When her life fell apart there wasn’t one friend Tess could call. Not one friend. That’s why she was behaving like this with Connor. She needed a
friend
.
‘I fit the pattern, don’t I?’ said Tess suddenly. ‘You keep choosing the wrong women. I’m another wrong woman.’
‘Mmmm,’ said Connor. ‘Also, you didn’t even bring the hot cross buns you promised.’
He tipped back his paper cup and drained the last of his hot chocolate. He put it down on the ledge next to him and shifted closer to her.
‘I’m using you,’ said Tess. ‘I’m a bad person.’
He put one warm hand on the back of her neck and pulled her close enough so she could smell the chocolate on his breath. He took the paper cup from her unresisting hand.
‘I’m using you to help me not think about my husband,’ she clarified. She wanted him to understand.
‘Tess. Honey. Do you think I don’t know that?’ Then he kissed her so deeply and so completely that she felt like she was falling, floating, spiralling down, down, down, like Alice in Wonderland.
6 April 1984
Janie didn’t know that boys could blush. Her brother Rob blushed, but obviously he didn’t count as a proper boy. She didn’t know that a smart, good-looking, private-school boy like John-Paul Fitzpatrick could blush. It was late in the afternoon, and the light was changing, making everything indistinct and shadowy, but still she could see that John-Paul’s face was glowing.
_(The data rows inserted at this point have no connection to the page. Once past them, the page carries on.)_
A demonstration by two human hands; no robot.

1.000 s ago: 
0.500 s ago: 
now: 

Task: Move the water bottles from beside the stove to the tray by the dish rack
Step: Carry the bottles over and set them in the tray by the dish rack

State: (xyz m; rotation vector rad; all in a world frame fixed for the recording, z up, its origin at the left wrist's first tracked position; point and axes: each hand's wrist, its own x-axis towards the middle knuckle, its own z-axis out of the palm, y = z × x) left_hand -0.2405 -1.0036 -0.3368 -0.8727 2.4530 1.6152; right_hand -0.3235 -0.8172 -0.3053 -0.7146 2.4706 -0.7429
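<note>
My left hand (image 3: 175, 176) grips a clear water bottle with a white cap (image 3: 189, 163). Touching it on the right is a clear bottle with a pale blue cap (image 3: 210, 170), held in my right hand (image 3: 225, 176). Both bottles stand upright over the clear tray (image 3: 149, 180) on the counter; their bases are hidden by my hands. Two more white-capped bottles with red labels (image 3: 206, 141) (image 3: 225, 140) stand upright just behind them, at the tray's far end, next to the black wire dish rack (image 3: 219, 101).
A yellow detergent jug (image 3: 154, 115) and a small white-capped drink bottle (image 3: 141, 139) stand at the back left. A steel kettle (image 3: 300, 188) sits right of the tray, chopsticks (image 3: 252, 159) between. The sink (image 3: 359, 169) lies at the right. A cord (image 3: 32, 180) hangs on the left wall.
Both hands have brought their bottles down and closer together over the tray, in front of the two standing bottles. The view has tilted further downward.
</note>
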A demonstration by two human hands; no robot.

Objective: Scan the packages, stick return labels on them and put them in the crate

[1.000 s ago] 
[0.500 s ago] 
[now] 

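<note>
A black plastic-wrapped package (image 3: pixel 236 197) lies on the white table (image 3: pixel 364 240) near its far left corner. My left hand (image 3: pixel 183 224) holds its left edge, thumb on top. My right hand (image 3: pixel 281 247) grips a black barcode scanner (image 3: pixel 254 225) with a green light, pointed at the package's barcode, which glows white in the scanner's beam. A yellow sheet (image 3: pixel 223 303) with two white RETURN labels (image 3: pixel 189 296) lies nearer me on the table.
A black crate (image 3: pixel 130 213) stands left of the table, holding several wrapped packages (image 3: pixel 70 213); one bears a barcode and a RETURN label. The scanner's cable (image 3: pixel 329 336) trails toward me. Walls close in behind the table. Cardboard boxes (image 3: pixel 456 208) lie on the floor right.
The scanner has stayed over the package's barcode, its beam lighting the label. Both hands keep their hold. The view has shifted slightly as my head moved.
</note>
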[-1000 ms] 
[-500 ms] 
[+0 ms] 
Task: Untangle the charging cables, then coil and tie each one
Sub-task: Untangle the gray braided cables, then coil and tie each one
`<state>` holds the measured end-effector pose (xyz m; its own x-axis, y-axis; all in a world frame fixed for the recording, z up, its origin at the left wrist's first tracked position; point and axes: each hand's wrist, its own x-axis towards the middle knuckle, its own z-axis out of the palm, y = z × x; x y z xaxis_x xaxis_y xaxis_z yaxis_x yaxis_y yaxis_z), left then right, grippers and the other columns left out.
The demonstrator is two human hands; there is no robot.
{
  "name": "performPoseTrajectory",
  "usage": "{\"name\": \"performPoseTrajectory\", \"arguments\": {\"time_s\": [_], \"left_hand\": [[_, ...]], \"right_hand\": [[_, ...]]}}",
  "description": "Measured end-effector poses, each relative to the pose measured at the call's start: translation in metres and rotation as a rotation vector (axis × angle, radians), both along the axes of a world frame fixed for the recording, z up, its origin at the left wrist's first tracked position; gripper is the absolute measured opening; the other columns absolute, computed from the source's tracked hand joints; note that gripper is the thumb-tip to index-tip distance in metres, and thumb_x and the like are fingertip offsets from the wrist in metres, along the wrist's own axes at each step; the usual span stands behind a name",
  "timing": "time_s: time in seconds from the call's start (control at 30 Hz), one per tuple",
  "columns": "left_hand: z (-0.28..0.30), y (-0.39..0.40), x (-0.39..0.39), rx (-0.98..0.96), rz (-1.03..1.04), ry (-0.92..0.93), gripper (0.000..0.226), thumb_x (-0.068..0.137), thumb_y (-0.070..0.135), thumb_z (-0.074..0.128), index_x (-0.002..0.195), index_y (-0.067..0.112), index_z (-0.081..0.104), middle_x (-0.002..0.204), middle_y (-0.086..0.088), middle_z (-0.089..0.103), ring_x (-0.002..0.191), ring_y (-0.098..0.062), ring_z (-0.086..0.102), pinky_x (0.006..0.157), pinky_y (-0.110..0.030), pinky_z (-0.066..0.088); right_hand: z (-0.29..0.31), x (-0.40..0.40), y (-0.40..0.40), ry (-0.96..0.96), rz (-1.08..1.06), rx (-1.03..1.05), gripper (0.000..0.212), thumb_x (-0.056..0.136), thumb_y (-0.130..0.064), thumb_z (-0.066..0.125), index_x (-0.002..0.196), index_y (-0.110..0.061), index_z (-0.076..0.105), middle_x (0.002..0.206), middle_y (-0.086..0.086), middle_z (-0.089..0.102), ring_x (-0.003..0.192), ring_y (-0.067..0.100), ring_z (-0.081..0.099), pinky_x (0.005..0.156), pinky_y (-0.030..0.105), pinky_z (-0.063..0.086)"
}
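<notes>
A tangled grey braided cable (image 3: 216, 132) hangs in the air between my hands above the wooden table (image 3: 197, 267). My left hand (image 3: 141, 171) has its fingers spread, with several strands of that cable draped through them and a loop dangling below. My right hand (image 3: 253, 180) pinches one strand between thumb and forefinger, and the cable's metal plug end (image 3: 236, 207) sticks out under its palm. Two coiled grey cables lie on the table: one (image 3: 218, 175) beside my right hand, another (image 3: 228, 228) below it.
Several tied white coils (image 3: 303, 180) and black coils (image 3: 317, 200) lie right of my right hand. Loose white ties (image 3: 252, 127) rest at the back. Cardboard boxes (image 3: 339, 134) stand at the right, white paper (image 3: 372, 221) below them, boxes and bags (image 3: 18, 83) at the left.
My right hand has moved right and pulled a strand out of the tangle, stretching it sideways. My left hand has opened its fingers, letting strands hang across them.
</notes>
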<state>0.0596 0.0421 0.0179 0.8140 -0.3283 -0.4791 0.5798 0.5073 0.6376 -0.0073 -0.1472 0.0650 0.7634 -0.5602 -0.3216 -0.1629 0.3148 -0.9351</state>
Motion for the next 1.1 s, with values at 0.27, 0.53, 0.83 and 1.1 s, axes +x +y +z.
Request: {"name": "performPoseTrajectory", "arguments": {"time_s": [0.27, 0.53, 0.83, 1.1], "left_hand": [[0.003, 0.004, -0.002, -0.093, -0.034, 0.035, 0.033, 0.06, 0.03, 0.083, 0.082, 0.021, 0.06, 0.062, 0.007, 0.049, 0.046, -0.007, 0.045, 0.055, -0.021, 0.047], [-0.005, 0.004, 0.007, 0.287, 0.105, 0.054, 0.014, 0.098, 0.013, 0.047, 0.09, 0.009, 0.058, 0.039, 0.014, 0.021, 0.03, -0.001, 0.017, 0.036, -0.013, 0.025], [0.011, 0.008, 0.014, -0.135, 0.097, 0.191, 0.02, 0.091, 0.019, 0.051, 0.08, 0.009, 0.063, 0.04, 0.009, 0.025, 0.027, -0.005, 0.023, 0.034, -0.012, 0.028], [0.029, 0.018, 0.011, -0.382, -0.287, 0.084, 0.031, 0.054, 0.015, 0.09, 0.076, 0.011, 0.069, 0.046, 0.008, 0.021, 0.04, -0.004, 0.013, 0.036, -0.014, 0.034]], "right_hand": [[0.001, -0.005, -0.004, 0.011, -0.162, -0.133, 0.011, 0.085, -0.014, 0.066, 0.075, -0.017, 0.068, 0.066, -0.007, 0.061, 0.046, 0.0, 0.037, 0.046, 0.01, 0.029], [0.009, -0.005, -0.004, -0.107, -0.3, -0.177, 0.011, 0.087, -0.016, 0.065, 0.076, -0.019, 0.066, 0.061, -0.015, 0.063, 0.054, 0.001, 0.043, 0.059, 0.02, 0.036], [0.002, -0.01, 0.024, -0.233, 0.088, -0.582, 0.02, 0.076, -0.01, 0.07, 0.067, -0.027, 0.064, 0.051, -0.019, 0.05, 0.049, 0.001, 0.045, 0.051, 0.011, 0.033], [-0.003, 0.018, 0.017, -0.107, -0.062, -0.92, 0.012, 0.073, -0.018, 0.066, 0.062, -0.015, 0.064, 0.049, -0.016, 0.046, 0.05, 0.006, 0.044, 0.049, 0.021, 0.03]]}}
Even his ears, she noticed, were a translucent pink.
She’d just said her little speech about how there was this ‘other guy’ she’d been seeing and he wanted her to be his ‘sort of, um, girlfriend’. So she really couldn’t see John-Paul any more, because the other guy wanted to ‘make things sort of official’.
She’d had this vague idea that it would be better to make it sound as if it were Connor’s fault, as if he was making her break up with John-Paul, but now, as John-Paul’s face reddened, she wondered if it had been a mistake to mention another boy at all. She could have blamed it on her father. She could have said that she was too nervous about him finding out that she was seeing a boy.
But part of her had wanted John-Paul to know that she was in demand.
‘But Janie,’ John-Paul’s voice sounded girly and squeaky, as if he was about to cry. ‘I thought you were
my
girlfriend.’
Janie was horrified. Her own face flushed in sympathy and she looked away towards the swings and heard herself giggle. A strange, high-pitched giggle. It was a bad habit she had, of laughing when she was nervous, when she didn’t find anything at all funny about a situation. It had happened, for example, when Janie was thirteen and the school principal had come into their homeroom with such a sombre, mournful expression on his normally jolly face and told them that their geography teacher’s husband had died. Janie had been so shocked and distressed, and then she’d laughed. It was inexplicable. The whole class had turned to look at her accusingly and she’d just about died of shame.
John-Paul lunged at her. Her first fleeting thought was that he was going to kiss her, and this was his odd yet masterful technique, and she was pleased and excited. He wasn’t going to let her break up with him. He wasn’t going to stand for it!
But then his hands grabbed her
neck
. She tried to say, ‘That’s hurting, John-Paul,’ but she couldn’t speak, and she wanted to clear up this dreadful misunderstanding, to explain that she actually liked him
more
than Connor, and she’d never meant to hurt his feelings, and she wanted to be his girlfriend, and she tried to convey that with her eyes, which were staring straight into his, his beautiful eyes, and she thought for a second that she saw a shift, a shocked recognition and she felt a loosening of hands, but there was something else happening; something very wrong and unfamiliar was happening to her body, and in that instant a far-off part of her mind remembered that her mother had been going to pick her up from school today to take her to a doctor’s appointment, and she’d forgotten all about it
and gone to Connor’s house instead. Her mother would be ropable.